### [EXERCISE REQUIREMENTS]
Nothing in the listing below should be skipped, so transcribe it all exactly.

### [DATA EXTRACT]
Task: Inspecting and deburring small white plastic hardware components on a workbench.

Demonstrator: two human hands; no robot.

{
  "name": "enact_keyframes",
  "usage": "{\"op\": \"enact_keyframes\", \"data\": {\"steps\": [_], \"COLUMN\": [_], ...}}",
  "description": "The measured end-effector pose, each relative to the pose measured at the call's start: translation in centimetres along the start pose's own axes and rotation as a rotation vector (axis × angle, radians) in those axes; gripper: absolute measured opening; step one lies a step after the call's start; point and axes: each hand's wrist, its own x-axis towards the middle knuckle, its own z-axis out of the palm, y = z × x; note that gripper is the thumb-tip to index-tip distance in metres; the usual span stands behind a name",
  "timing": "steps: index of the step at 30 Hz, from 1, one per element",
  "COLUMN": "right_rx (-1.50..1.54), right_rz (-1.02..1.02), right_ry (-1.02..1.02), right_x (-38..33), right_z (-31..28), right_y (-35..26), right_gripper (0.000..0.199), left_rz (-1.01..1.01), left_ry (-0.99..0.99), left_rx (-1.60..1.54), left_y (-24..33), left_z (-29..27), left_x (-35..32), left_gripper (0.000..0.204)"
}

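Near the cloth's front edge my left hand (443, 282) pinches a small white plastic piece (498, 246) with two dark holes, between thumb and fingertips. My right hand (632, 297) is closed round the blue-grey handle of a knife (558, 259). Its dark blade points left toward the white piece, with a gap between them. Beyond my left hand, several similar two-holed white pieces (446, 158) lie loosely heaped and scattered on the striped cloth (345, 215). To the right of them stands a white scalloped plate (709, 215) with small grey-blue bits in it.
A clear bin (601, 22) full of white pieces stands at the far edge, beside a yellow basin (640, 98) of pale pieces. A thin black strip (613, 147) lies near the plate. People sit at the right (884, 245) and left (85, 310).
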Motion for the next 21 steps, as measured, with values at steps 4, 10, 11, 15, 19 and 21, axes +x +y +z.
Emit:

### [WORKED SOLUTION]
Task: Inspecting and deburring small white plastic hardware components on a workbench.

Demonstrator: two human hands; no robot.

{
  "name": "enact_keyframes",
  "usage": "{\"op\": \"enact_keyframes\", \"data\": {\"steps\": [_], \"COLUMN\": [_], ...}}",
  "description": "The measured end-effector pose, each relative to the pose measured at the call's start: translation in centimetres along the start pose's own axes and rotation as a rotation vector (axis × angle, radians) in those axes; gripper: absolute measured opening; step one lies a step after the call's start; point and axes: each hand's wrist, its own x-axis towards the middle knuckle, its own z-axis out of the palm, y = z × x; note that gripper is the thumb-tip to index-tip distance in metres; the usual span stands behind a name",
  "timing": "steps: index of the step at 30 Hz, from 1, one per element",
  "COLUMN": "right_rx (-1.50..1.54), right_rz (-1.02..1.02), right_ry (-1.02..1.02), right_x (-38..33), right_z (-31..28), right_y (-35..26), right_gripper (0.000..0.199), left_rz (-1.01..1.01), left_ry (-0.99..0.99), left_rx (-1.60..1.54), left_y (-24..33), left_z (-29..27), left_x (-35..32), left_gripper (0.000..0.204)"
}

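Near the cloth's front edge my left hand (443, 282) pinches a small white plastic piece (498, 246) with two dark holes, between thumb and fingertips. My right hand (632, 297) is closed round the blue-grey handle of a knife (558, 259). Its dark blade points left toward the white piece, with a gap between them. Beyond my left hand, several similar two-holed white pieces (446, 158) lie loosely heaped and scattered on the striped cloth (345, 215). To the right of them stands a white scalloped plate (709, 215) with small grey-blue bits in it.
A clear bin (601, 22) full of white pieces stands at the far edge, beside a yellow basin (640, 98) of pale pieces. A thin black strip (613, 147) lies near the plate. People sit at the right (884, 245) and left (85, 310).
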Motion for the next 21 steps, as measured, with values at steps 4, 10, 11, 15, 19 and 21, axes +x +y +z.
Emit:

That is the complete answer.